Dessa forma, não será instituída uma operação especial para a fiscalização da vacinação. Já há uma rede de troca de informações formada por entidades como conselho tutelar, Creas (Centro de Referência de Assistência Social), Cras (Centro de Referência de Assistência Social), Caps (Centros de Atenção Psicossocial), Defensoria Pública, Juizado da Infância, conselhos de direitos, delegacias e escolas, que inclui o Ministério Público.

Eduardo Barros, defensor público no Pará, explica que os processos abertos devem seguir o mesmo protocolo de casos de maus tratos. “Uma notícia ou um relatório é encaminhado e abre-se um processo interno de apuração. Havendo o entendimento de que é uma negativa [à vacinação da criança] deliberada, sem justificativa, o MP entra com uma representação na Justiça”, diz.

Não há um período expressamente determinado que caracterize a negligência dos pais ou responsáveis. “Não existe prazo. Isso deve ser analisado em cada caso concreto, porque a postura deliberada dos pais ou dos responsáveis é que será a principal razão para ser tomada a decisão de ingresso da medida de proteção. Não é algo automático. Não vacinou, abre-se um processo”, explica Barros.

Punição de pais negligentes

Nos casos em que a negligência dos pais for comprovada, a pena é de multa que vai de três a 20 salários mínimos, conforme determinado pelo artigo 249 do ECA. Oscar Vilhena acrescenta que nas situações em que as crianças sejam infectadas e eventualmente desenvolvam quadros graves, os responsáveis por elas podem perder a sua guarda. “Os pais também podem ser sancionados por lesão corporal, porque a ação praticada pelos responsáveis levou o filho a ser contaminado”, diz.

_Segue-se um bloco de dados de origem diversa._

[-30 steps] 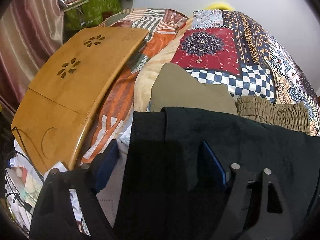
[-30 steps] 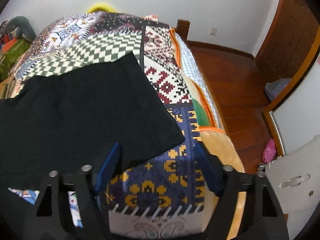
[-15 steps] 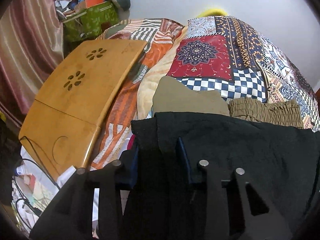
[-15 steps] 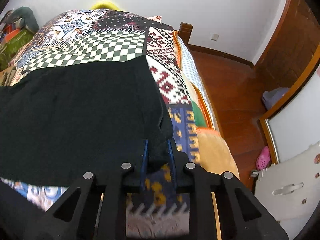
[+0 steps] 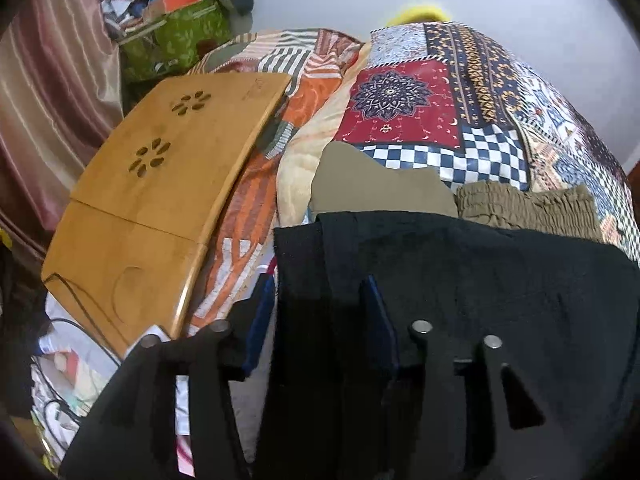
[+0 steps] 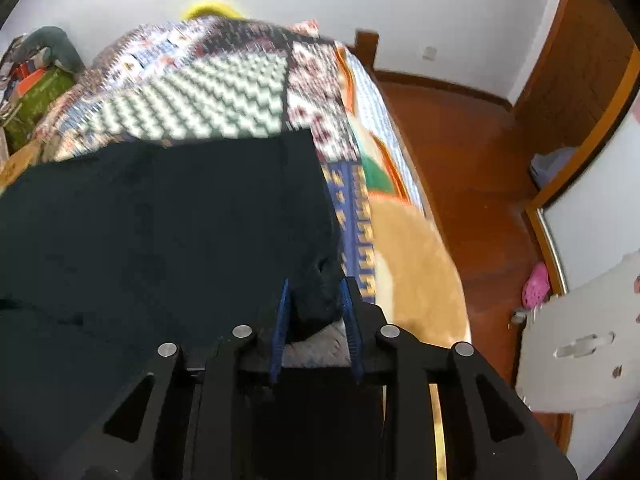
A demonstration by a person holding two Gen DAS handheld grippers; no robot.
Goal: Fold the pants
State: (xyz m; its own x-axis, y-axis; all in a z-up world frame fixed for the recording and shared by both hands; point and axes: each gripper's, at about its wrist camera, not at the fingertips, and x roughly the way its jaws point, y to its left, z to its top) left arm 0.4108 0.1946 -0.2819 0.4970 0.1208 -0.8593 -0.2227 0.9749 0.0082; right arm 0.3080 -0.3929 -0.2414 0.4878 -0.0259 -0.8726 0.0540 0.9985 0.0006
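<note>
The black pants [image 6: 168,232] lie bunched between each downward-tilted hand-held gripper's opening jaws: right [image 6: 316,312] clamped on a corner, left [image 5: 320,320] astride the edge.

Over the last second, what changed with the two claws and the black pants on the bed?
Both claws went from wide open to closing around the black pants. The left claw took the edge near the wooden lap desk; the right claw took the opposite corner, which now bunches between its fingers. Both now have their jaws opening slightly, cloth between them. The olive garment and patchwork quilt stayed put.
</note>
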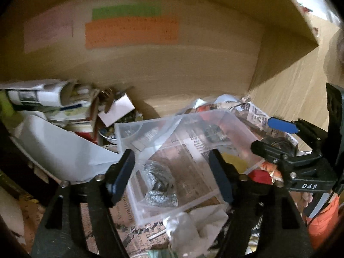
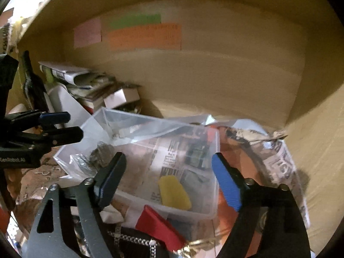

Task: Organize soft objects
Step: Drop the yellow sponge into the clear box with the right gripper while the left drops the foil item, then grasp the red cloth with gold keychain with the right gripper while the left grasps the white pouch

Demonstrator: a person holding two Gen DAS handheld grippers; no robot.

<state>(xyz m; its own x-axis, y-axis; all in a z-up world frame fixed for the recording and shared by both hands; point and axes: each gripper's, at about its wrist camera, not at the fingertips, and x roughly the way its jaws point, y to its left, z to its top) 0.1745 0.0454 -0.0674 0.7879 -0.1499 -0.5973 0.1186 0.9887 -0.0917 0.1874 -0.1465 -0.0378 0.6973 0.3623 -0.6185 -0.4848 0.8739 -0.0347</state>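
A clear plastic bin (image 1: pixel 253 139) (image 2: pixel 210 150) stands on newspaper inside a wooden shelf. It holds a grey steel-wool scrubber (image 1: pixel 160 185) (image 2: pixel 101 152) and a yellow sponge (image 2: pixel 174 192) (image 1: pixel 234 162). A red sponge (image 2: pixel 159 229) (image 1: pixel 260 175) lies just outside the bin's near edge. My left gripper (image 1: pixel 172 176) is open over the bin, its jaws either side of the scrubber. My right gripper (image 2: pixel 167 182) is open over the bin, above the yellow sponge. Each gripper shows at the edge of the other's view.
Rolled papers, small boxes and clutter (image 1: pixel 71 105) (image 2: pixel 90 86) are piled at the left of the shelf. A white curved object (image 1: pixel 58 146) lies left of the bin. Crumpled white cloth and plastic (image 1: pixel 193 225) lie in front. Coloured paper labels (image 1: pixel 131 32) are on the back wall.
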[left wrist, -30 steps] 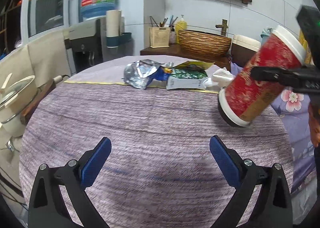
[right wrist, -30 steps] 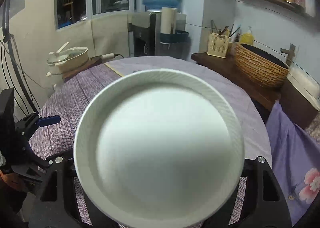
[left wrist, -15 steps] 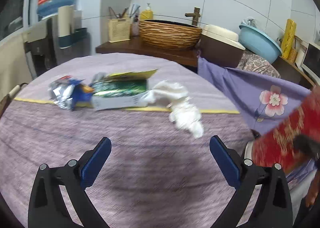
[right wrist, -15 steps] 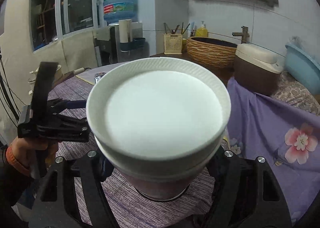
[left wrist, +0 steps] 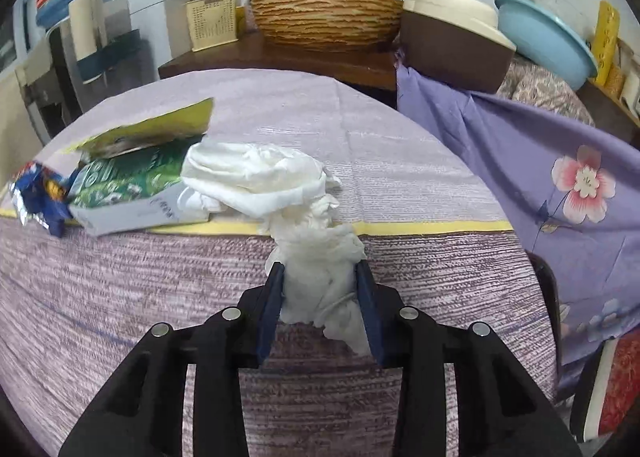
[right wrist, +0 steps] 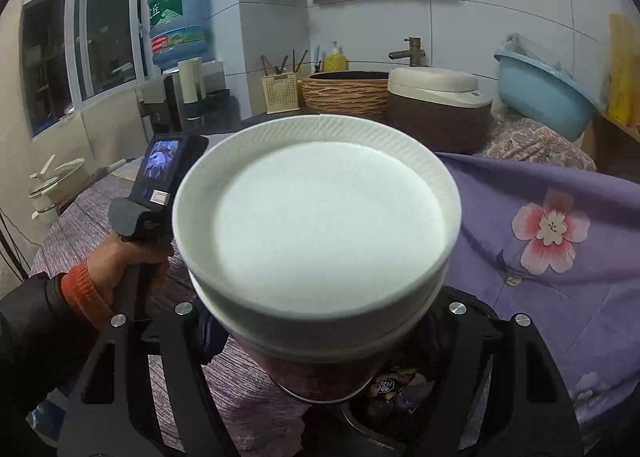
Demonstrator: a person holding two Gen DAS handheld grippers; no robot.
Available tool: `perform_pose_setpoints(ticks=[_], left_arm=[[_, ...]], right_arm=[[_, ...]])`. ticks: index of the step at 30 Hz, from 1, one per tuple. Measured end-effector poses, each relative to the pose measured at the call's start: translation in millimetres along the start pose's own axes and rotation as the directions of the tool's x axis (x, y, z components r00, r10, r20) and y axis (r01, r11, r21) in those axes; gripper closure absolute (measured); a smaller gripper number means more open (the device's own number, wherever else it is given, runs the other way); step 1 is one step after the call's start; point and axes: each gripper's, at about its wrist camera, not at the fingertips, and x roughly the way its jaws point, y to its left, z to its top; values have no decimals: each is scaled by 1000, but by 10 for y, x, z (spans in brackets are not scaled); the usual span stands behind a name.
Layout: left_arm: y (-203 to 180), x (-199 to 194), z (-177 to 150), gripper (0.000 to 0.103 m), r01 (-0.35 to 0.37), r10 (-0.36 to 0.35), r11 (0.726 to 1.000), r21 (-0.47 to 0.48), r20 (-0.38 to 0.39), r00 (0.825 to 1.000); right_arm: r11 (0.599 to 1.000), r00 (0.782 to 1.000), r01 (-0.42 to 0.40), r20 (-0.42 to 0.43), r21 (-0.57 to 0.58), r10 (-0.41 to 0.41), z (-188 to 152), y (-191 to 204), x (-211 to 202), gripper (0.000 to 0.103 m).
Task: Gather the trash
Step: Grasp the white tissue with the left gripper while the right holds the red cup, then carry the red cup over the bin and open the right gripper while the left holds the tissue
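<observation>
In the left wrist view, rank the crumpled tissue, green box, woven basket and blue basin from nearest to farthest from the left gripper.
1. Crumpled tissue: between the left gripper fingers, which have just been closing on it.
2. Green box: left, on the table.
3. Woven basket: on the counter behind the table.
4. Blue basin: far right; too close to call against the basket.

One tissue wad (left wrist: 280,177), one green carton (left wrist: 132,185), one foil wrapper (left wrist: 38,193), one cup (right wrist: 316,233).
</observation>
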Motion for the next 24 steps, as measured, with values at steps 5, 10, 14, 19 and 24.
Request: perform_pose_setpoints(ticks=[5, 10, 14, 19, 24], left_arm=[[32, -415, -250, 70, 59, -58, 998, -18, 60, 997], [-81, -876, -468, 70, 127, -126, 992, 3, 133, 983], [-238, -1124, -614, 70, 187, -187, 982, 16, 166, 968], [-374, -1284, -717, 70, 198, -204, 979, 48, 196, 959], [-417, -1325, -894, 70, 267, -272, 962, 49, 168, 948]], right_arm=[[998, 999, 31, 15, 55, -32, -106, -221, -42, 31], [994, 998, 54, 6, 97, -55, -251, -390, -40, 31], [987, 996, 88, -11, 132, -87, -366, -540, -36, 31], [977, 993, 119, -39, 175, -114, -527, -708, -29, 31], [967, 988, 149, -71, 206, -137, -700, -836, 5, 31]])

Segundo Vilhena, a União também pode ser acionada judicialmente por não contribuir ou negar o acesso das crianças às vacinas. “O governo federal tem feito de tudo para atrapalhar a vacinação. É um processo tumultuado, tanto dos adultos quanto das crianças. Começou tardiamente, não faz campanha de conscientização”, pontua. “Não podemos tratar como se estivesse tudo em ordem, porque não está.”